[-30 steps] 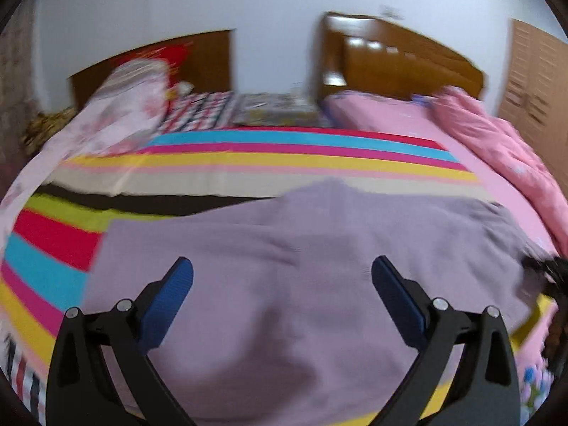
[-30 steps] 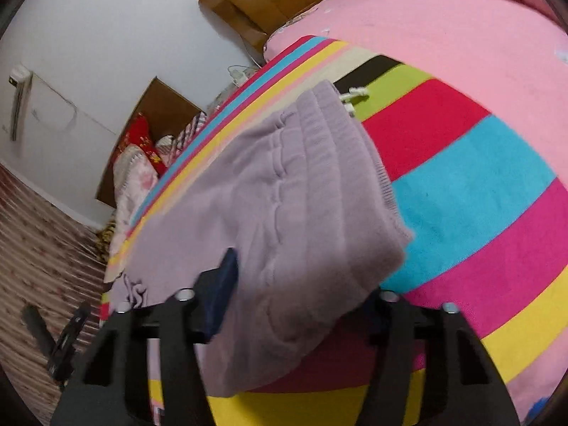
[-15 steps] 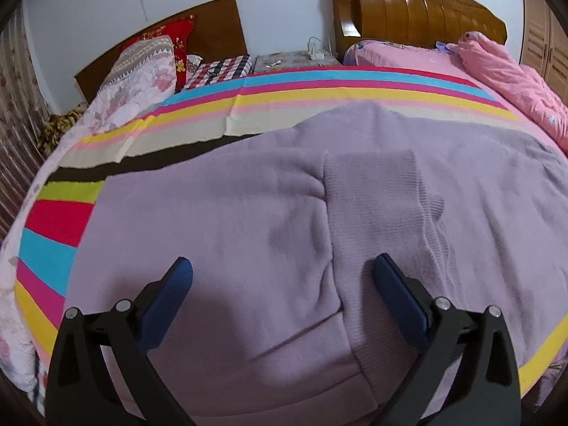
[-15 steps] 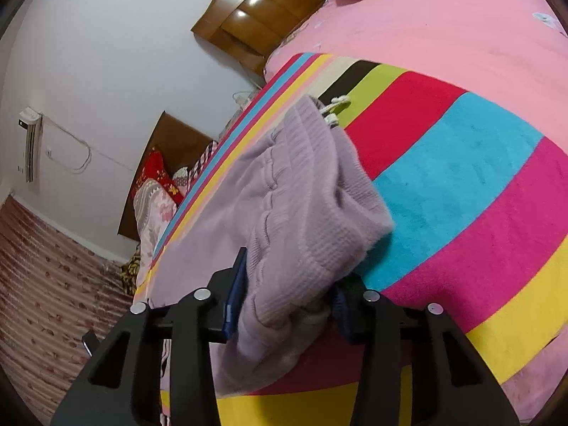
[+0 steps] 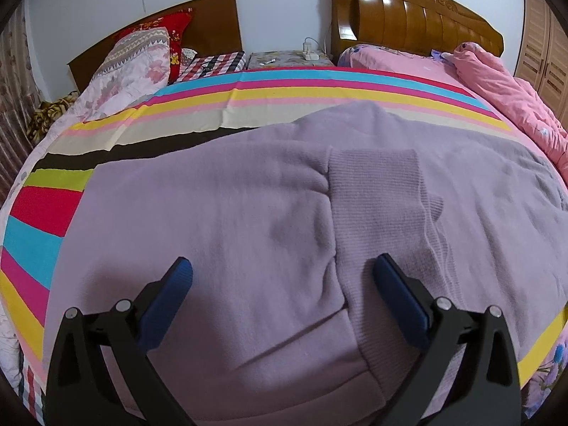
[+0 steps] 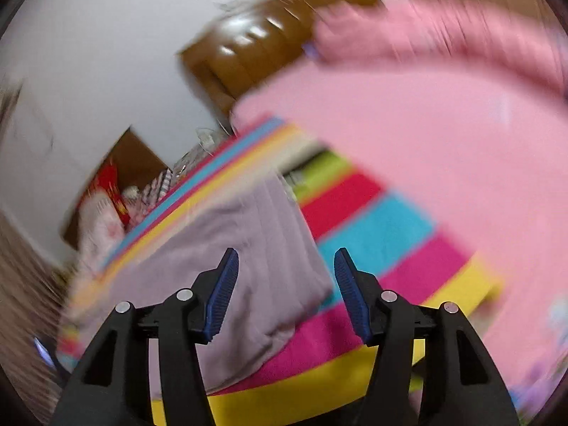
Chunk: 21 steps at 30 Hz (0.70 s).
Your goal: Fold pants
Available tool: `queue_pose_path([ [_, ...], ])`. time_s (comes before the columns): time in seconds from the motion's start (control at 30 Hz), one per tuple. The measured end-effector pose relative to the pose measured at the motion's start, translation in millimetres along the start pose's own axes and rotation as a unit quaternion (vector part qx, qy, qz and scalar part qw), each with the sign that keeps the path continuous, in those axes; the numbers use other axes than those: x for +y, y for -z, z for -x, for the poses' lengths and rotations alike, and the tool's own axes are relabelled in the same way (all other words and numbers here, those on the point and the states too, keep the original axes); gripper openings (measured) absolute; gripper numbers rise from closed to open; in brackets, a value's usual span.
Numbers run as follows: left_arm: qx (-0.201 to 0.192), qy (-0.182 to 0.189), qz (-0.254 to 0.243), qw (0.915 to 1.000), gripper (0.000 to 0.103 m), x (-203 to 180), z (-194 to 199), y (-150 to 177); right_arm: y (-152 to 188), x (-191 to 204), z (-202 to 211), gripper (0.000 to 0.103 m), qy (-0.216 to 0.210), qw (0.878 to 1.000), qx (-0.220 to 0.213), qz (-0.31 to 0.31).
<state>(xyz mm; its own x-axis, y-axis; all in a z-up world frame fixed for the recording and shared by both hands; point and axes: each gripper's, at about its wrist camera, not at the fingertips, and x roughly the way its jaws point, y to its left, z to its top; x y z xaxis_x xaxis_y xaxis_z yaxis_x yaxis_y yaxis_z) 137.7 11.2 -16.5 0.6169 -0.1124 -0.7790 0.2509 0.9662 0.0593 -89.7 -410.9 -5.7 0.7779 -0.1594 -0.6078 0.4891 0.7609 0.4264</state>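
The lilac pants lie spread on a striped blanket, one ribbed cuff folded back over the middle. My left gripper hovers open just above the fabric, blue pads wide apart, nothing between them. In the blurred right wrist view the waistband end of the pants lies flat on the stripes. My right gripper is above and behind it, its jaws opening, with no cloth pinched between the pads.
Two wooden headboards stand at the far wall with a small nightstand between them. A pink quilt is heaped on the right bed, floral pillows on the left. A wardrobe stands at far right.
My right gripper let go of the waistband fold it was shut on and lifted away from it. My left gripper sank closer to the pants, then held still.
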Motion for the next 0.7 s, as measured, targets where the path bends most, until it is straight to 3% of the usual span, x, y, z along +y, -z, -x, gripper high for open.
queue_pose_path([
  [0.1,-0.001,-0.002,0.000,1.0000,0.102,-1,0,0,9,61,-3,0.067,-0.035,0.992,0.027,0.115],
  [0.17,-0.001,-0.002,-0.001,1.0000,0.102,0,0,0,33,108,-20,0.068,-0.057,0.976,0.065,0.202],
  [0.3,-0.001,0.000,0.001,1.0000,0.102,-1,1,0,76,156,-54,0.068,-0.060,0.947,0.117,0.294],
  [0.4,0.001,0.004,0.004,1.0000,0.102,-1,1,0,98,162,-73,0.070,-0.036,0.931,0.141,0.335],
  [0.63,0.003,0.014,0.012,0.9998,0.102,0,1,0,95,131,-59,0.071,-0.081,0.925,0.163,0.333],
  [0.7,-0.003,0.026,0.012,0.9996,0.101,4,8,1,89,135,-60,0.072,-0.077,0.917,0.191,0.342],
])
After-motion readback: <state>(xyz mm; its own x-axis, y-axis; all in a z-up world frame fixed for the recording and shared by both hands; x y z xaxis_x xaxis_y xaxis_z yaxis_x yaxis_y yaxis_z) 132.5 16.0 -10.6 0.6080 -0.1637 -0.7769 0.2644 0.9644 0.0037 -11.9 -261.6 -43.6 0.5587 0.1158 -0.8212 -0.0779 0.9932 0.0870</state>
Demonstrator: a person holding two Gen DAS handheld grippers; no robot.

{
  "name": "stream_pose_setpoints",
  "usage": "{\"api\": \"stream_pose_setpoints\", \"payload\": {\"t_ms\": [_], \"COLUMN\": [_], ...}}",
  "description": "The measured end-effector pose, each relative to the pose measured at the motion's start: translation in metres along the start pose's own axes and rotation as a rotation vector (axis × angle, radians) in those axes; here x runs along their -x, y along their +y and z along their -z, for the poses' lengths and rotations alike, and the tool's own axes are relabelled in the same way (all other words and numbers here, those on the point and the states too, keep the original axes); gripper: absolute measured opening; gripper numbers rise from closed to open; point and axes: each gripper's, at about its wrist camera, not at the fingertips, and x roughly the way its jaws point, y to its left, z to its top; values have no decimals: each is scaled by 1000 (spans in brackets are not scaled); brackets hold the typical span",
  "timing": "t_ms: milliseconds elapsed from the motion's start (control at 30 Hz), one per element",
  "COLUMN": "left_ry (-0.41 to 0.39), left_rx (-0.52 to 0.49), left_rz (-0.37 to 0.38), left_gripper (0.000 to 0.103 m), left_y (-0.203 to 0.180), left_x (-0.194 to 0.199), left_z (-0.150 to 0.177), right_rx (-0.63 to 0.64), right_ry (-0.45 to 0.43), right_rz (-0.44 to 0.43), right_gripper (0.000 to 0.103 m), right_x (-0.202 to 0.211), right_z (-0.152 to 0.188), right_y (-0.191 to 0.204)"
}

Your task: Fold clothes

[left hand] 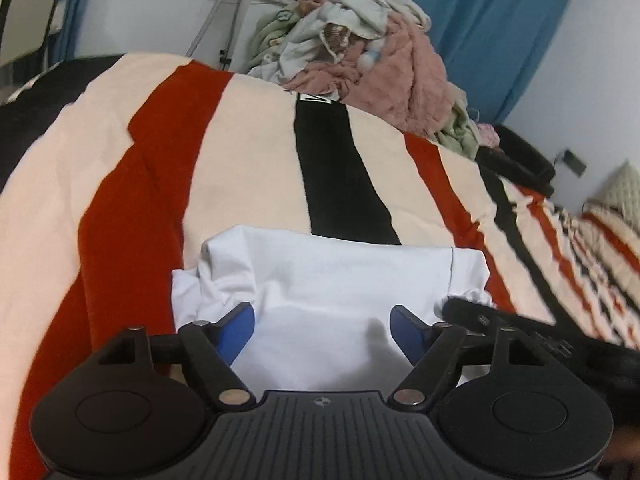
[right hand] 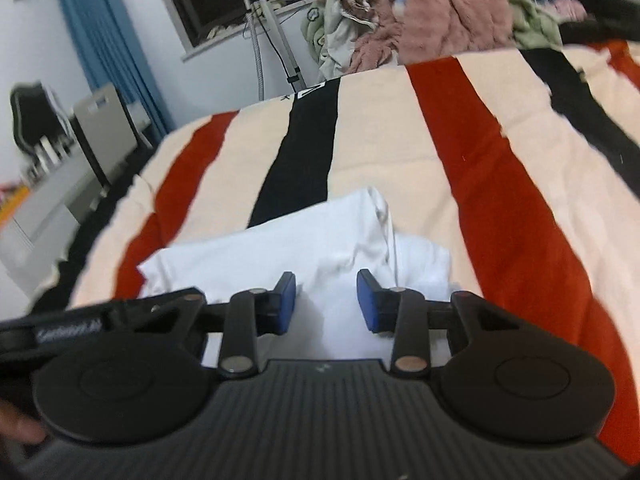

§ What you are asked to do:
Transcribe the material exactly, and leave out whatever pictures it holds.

§ Response for this exercise:
[-30 steps] 
[-30 steps] 
[-15 steps] 
[-15 steps] 
[+0 steps] 
[+0 steps] 
Chunk: 21 steps at 30 Hz (0.70 s).
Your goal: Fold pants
Available tool: `queue_pose_path([ [_, ...], ])`. time_s (comes before the columns): time in seconds from the motion's start (control at 30 Hz), one per tuple. The measured end-effector pose relative to the pose measured at the motion's start, translation in millimetres along the start pose's own axes and rotation as a unit quaternion (vector part qx, qy, qz and scalar part qw), each with the sign that keeps the path continuous, in those axes; the numbers use other axes than those: x for +y, y for -z, z for -x, for the poses' lengths and rotations alike, and the tool's own axes are relabelled in the same way (all other words and numbers here, those on the point and the states too, keep the original axes); gripper openings (measured) absolute; gripper numbers rise from closed to open; in brackets, a value's usual span.
Numbers run as follows: left_arm: qx (-0.201 to 0.192), qy (-0.182 to 0.189), qz (-0.254 to 0.243), qw (0.915 to 1.000), gripper (0.000 to 0.103 m), x (-203 to 180), z (-194 to 199), y (-150 to 177); right_arm: y (-152 to 188), x (-191 to 204), z (-202 to 211), gripper (0.000 to 0.103 m), qy (-0.216 to 0.210), qw (0.878 to 1.000), qx (-0.220 to 0.213), qz (-0.31 to 0.31).
<state>(xyz mm; its own x-axis, y-axis; all in a z-up world frame fixed for the recording and shared by both hands; point and axes: each gripper's, at about its wrist camera, not at the fingertips, and x roughly the way its jaws point, y to its left, z to its top; x y z xaxis_x xaxis_y xaxis_z yaxis_x yaxis_y yaxis_z) 137.7 11.2 -16.5 0.6169 -0.1124 -0.7790 0.2509 0.9662 0.0593 -89.7 -410.9 -5.7 0.7779 -0.1594 -0.6078 0.4891 0.7609 0.4264</state>
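The lilac pants lie spread on a striped blanket, one ribbed cuff folded back over the middle. My left gripper hovers open just above the fabric, blue pads wide apart, nothing between them. In the blurred right wrist view the waistband end of the pants lies flat on the stripes. My right gripper is above and behind it, its jaws opening, with no cloth pinched between the pads.
Two wooden headboards stand at the far wall with a small nightstand between them. A pink quilt is heaped on the right bed, floral pillows on the left. A wardrobe stands at far right.
My right gripper let go of the waistband fold it was shut on and lifted away from it. My left gripper sank closer to the pants, then held still.
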Motion for the next 0.7 s, as measured, targets where the path bends most, until it is straight to 3% of the usual span, x, y, z along +y, -z, -x, gripper high for open.
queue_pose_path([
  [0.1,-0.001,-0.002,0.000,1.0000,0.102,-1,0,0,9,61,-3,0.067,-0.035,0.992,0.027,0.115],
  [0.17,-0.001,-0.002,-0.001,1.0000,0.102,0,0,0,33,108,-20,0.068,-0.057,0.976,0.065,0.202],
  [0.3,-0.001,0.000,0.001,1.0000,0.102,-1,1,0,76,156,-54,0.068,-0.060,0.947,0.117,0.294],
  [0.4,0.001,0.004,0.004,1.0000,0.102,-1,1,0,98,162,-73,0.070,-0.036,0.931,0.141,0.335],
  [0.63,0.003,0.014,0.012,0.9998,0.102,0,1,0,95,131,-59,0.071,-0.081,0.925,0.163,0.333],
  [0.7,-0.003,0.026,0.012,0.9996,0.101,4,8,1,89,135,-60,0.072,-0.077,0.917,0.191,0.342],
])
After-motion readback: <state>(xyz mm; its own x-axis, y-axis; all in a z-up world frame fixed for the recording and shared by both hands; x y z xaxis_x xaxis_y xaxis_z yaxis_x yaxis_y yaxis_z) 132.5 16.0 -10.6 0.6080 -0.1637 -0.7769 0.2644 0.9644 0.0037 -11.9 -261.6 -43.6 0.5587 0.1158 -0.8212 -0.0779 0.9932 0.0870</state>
Demonstrator: a person holding two Gen DAS handheld grippers; no robot.

{
  "name": "stream_pose_setpoints",
  "usage": "{\"api\": \"stream_pose_setpoints\", \"payload\": {\"t_ms\": [_], \"COLUMN\": [_], ...}}",
  "description": "The measured end-effector pose, each relative to the pose measured at the motion's start: translation in metres along the start pose's own axes and rotation as a rotation vector (axis × angle, radians) in those axes; here x runs along their -x, y along their +y and z along their -z, for the poses' lengths and rotations alike, and the tool's own axes are relabelled in the same way (all other words and numbers here, those on the point and the states too, keep the original axes); gripper: absolute measured opening; gripper numbers rise from closed to open; point and axes: each gripper's, at about its wrist camera, not at the fingertips, and x roughly the way its jaws point, y to its left, z to its top; values have no decimals: each is scaled by 1000 (spans in brackets are not scaled); brackets hold the typical span",
  "timing": "t_ms: milliseconds elapsed from the motion's start (control at 30 Hz), one per element",
  "COLUMN": "left_ry (-0.41 to 0.39), left_rx (-0.52 to 0.49), left_rz (-0.37 to 0.38), left_gripper (0.000 to 0.103 m), left_y (-0.203 to 0.180), left_x (-0.194 to 0.199), left_z (-0.150 to 0.177), right_rx (-0.63 to 0.64), right_ry (-0.45 to 0.43), right_rz (-0.44 to 0.43), right_gripper (0.000 to 0.103 m), right_x (-0.202 to 0.211), right_z (-0.152 to 0.188), right_y (-0.191 to 0.204)"
}

Your task: Fold clothes

[left hand] 
[right hand] 

No additional output is expected.